Unfortunately, my printer was pretty good to go out of the box, it was even level with almost no effort.  So, I have never had to mess with it much and try to troubleshoot it and that means I am kinda lost on even where to start.  Help?

Link Posted: 11/9/2020 9:05:48 AM EDT
[#1]
Double check your extrusion rate & do an extrusion calibration to see how accurately it delivers filament.  Plenty of videos on the topic to guide you.  Tweaking the extrusion rate would require a firmware update.  

Even if the extruder is dead on, some filament/temp combos are going to require you to use a different "flow rate" to get accurate dimensions. Your combo is possibly extruding more material than is needed with the default 100% flow rate.  Depending on the slicer, it may be easier to use a flow rate % lower than 100 or, alternatively, to tell it the filament is fatter than it really is (it will extrude lesser amounts if you tell it the nominal filament diameter is 1.9 mm rather than 1.75).   You may need to do some trial & error prints to find the sweet spot for your filament & temperature. Print a small test, measure, tweak settings, print & measure again til happy.  Once you find it, make a note so any time you use that filament brand/color/temp combo you will know how to get accuracy.

Link Posted: 11/9/2020 9:56:08 AM EDT
[#2]
Link Posted: 11/9/2020 6:43:26 PM EDT
[#3]
Discussion ForumsJump to Quoted PostQuote History
Quoted:
Also know that circular holes are always slightly undersized due to filament drag.
View Quote


More often it is because of model translation and the way the slicer interprets it.

STL while the most common and most supported 3D printing format, really is a crappy file type with the exception of being free....
Seeing as it can't do arcs when you export to STL you just get a bunch of triangles forming a polygon with a lot of sides that resembles a circle but is not an actual circle. Then when you put that in to a slicer it has to try to interpret it and you just compound the issue.
It is really impressive just how much more accurate you can make holes if you use a file format that supports arcs.

Someone recently posted this, and it is a pretty good overview of the issue.
https://hydraraptor.blogspot.com/2011/02/polyholes.html?m=1
Link Posted: 11/9/2020 11:19:53 PM EDT
[#4]
Discussion ForumsJump to Quoted PostQuote History
Quoted:
Double check your extrusion rate & do an extrusion calibration to see how accurately it delivers filament.  Plenty of videos on the topic to guide you.  Tweaking the extrusion rate would require a firmware update.  

Even if the extruder is dead on, some filament/temp combos are going to require you to use a different "flow rate" to get accurate dimensions.
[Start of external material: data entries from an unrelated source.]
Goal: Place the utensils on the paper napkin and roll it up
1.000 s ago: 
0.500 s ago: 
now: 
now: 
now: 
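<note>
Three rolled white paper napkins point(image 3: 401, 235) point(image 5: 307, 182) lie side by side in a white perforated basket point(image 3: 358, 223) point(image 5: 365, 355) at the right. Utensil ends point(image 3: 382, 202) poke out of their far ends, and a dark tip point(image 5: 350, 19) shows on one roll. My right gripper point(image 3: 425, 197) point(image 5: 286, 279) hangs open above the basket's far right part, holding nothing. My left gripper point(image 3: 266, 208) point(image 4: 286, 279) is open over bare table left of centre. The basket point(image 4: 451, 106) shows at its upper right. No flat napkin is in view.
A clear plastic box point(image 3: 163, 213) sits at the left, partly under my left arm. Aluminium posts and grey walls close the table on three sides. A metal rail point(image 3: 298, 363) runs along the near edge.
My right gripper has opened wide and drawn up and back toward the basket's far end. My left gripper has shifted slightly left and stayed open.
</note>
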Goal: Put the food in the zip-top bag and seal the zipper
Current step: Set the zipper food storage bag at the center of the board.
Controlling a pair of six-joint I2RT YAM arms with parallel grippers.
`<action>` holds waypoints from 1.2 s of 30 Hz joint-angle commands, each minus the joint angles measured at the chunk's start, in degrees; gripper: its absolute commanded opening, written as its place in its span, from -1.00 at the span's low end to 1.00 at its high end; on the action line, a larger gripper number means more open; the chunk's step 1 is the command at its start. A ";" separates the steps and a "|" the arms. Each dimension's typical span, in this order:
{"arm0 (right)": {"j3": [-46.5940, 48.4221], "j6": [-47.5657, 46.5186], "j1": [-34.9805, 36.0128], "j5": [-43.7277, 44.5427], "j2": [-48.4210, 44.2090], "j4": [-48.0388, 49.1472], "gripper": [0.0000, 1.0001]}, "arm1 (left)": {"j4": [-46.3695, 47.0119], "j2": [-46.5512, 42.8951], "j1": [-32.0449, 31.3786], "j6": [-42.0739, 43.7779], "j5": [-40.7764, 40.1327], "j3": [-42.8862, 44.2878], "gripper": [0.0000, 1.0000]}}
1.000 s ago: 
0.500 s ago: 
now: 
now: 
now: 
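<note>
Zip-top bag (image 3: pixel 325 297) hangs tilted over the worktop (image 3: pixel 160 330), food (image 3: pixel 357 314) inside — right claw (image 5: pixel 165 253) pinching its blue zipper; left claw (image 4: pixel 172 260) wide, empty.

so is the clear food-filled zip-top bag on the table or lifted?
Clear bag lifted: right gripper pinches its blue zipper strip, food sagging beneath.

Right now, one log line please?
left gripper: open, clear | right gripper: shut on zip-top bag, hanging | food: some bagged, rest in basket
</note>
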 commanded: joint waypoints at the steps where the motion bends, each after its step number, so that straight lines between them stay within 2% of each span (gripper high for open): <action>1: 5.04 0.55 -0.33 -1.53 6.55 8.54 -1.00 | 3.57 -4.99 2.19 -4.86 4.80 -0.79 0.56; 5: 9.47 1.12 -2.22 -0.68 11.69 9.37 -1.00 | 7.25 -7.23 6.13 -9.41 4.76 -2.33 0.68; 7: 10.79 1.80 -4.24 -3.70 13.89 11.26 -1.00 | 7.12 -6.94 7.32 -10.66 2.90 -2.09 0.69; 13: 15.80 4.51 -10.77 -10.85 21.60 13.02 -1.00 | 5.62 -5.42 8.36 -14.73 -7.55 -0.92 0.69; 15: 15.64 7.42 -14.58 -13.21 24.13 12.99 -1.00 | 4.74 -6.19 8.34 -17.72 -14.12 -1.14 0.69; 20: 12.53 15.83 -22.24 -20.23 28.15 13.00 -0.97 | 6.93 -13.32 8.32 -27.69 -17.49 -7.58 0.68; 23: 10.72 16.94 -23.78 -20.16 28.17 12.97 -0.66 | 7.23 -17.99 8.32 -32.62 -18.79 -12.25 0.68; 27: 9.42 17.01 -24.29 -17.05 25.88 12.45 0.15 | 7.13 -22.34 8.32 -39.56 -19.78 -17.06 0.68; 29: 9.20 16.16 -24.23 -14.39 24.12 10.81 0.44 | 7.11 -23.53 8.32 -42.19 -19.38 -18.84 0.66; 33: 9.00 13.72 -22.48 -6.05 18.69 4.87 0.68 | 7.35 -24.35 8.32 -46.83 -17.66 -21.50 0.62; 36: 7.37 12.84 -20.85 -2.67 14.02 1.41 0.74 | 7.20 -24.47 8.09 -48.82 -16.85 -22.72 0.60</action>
Your combo is possibly extruding more material than is needed with the default 100% flow rate.  Depending on the slicer, it may be easier to use a flow rate % lower than 100 or, alternatively, to tell it the filament is fatter than it really is (it will extrude lesser amounts if you tell it the nominal filament diameter is 1.9 mm rather than 1.75).   You may need to do some trial & error prints to find the sweet spot for your filament & temperature. Print a small test, measure, tweak settings, print & measure again til happy.  Once you find it, make a note so any time you use that filament brand/color/temp combo you will know how to get accuracy.

View Quote

All you actually need is the ability to send GCODEs to change the extrusion rate. "M92 Exxx" will change the extruder steps.  Can put this in a GCODE file, send over the terminal/USB connection....  Firmware update is not required.